This Marvel Comix-based big screen adventure is not just for 15-year-old males. Brooding, smart, crisp, astonishing and edgy — that’s Iron Man, and its star Robert Downey Jr. who pretty much owns the screen from the scorching opening in war-torn Afghanistan to the final delightful shot. I repeat, Iron Man is a thinking woman’s gloss on at least three Greek myths, one or two Freudian complexes and the age-old battle between the forces of light and the forces of darkness.
Value-added for film buffs, Iron Man looks sensational, and serves up an orgy of visual quotes from Metropolis, Aliens, Gattaca, as well as reframing both the tale of Icarus and Plato’s myth of the cave.
As a Blakean flawed genius, Downey works his way into the short list of great American actors. (I know you’re thinking I have slipped a cog here. It’s a marvel Comix industrial design heavy metal flick — but Downey rockets Iron Man way out of the mere fantasy hormone genre.)
Muscular, graceful and charismatically weary, Downey builds on the tight, searing performance he gave in Zodiac, modulating his role as spoiled munitions billionaire Tony Stark into an existential character with energy to burn and a believably redemptive mission. Throwing his body, and an encyclopedic array of facial responses into the role, Downey pretty much doesn’t care how much of his own addictive suffering he reveals. Every nuance goes into powering his character through a mesmerizing transformation, with help from the most astonishing arsenal of techno-artistry (think Boccioni on cyber-steroids) yet seen on the screen.
Cast as Stark’s entrepreneurial mentor, Jeff Bridges struts his delicious stuff and even the blandly pretty Gwyneth Paltrow seems just right in the Moneypenny role of faithful, ultra-competent “girl Friday.”
I just can’t find anything not to like about this film.
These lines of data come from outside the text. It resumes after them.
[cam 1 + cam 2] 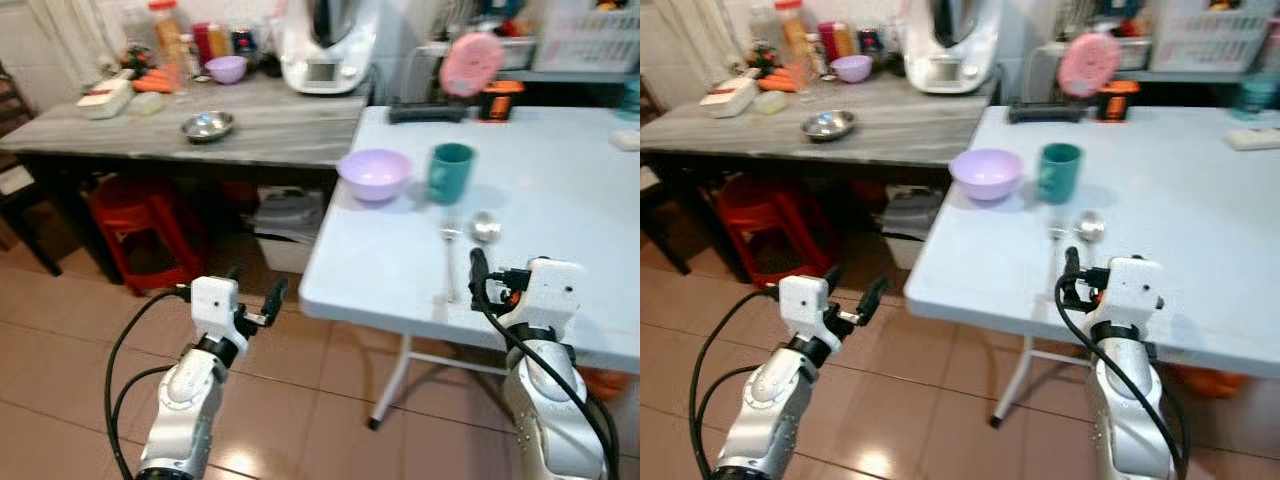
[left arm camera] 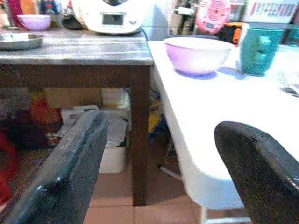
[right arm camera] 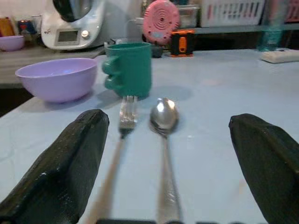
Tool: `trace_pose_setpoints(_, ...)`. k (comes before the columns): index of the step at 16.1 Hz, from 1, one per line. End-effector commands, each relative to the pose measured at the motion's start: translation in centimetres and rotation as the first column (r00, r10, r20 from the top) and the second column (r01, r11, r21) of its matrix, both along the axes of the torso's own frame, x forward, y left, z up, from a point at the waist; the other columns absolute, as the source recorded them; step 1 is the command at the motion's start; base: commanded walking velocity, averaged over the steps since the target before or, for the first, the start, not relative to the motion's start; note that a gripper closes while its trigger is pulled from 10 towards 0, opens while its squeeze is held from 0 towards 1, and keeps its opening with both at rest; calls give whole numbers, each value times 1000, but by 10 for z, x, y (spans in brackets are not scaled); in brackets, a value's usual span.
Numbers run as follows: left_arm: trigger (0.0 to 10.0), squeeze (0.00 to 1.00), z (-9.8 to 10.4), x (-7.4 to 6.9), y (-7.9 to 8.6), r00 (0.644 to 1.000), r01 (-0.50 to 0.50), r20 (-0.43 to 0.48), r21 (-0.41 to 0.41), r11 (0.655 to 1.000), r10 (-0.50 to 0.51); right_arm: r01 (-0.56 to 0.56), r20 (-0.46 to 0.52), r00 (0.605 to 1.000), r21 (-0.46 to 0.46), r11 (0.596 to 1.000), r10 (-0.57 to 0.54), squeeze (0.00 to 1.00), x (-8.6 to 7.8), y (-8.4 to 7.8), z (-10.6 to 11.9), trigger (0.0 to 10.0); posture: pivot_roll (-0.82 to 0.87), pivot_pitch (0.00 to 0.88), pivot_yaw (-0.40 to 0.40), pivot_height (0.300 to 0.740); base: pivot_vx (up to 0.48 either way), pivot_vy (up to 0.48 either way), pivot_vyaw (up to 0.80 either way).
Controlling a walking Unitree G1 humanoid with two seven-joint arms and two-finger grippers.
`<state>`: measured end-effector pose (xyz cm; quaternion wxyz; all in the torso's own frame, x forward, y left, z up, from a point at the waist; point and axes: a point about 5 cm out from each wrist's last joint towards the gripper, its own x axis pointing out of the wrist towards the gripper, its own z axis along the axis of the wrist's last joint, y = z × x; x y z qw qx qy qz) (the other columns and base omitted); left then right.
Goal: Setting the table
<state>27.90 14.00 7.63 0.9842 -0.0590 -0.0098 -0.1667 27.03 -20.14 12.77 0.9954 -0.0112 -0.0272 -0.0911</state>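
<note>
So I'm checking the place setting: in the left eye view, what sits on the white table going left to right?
Purple bowl → green mug → fork → spoon, all on the white table.

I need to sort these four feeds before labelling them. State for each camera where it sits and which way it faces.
Left eye view: on the head, looking forward and down at the white table; both silver arms show.
Right eye view: the head camera's other eye, same scene.
Left wrist view: along the open left hand off the table's corner, toward the purple bowl.
Right wrist view: along the open right hand over the tabletop, at the fork and spoon.
Shared: bowl and green mug appear in all views.
</note>
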Motion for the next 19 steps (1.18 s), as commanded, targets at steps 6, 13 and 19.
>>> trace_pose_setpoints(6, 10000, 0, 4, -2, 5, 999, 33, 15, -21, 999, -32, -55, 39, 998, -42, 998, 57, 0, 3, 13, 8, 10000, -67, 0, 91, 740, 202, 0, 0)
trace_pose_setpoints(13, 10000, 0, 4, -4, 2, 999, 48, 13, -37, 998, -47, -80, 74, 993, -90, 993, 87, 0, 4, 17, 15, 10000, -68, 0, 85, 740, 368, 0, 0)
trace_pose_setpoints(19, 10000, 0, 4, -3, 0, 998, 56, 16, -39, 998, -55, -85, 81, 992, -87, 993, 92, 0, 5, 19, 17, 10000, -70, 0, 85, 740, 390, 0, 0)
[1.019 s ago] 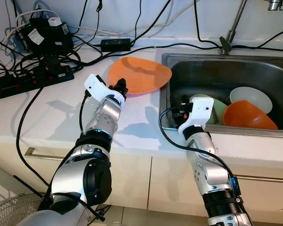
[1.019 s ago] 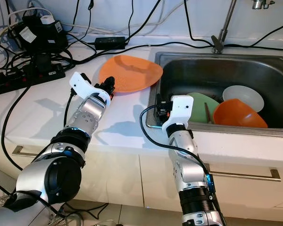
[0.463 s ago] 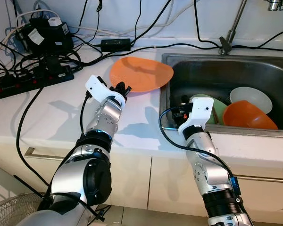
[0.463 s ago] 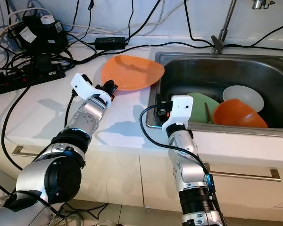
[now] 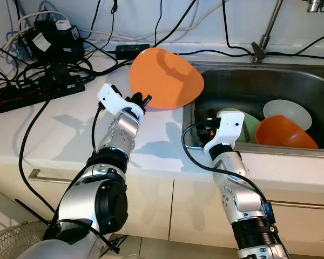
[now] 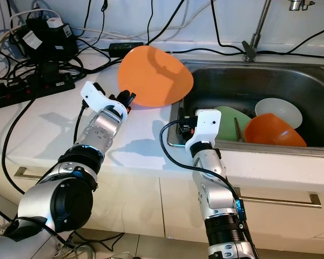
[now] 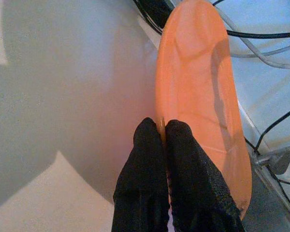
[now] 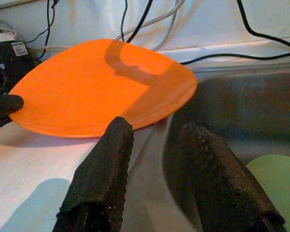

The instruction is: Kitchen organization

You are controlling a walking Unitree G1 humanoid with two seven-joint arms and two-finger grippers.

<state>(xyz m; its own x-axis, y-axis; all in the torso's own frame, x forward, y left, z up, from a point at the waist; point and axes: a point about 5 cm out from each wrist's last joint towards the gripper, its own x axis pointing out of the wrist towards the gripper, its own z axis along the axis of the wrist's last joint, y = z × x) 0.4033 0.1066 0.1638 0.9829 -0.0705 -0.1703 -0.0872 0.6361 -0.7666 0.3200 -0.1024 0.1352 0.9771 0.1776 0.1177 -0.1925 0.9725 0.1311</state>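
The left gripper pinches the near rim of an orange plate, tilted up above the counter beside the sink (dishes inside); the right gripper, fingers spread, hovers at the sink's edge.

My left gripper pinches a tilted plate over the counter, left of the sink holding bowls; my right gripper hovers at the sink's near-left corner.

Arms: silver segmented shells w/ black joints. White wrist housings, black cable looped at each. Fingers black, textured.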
It moves, it’s gifted with a script committed to smart, rather than heroic-generic. Downey’s presence gives it total street cred, and cinematic credibility. Watching him move, his eyes blazing with intelligence, his body riddled with a variety of high-tech assaults, we’re watching the heir to James Dean, the young DiNiro and what Sean Penn with less ego might have been. At the end of Iron Man all I could think about was Downey in his next major film role.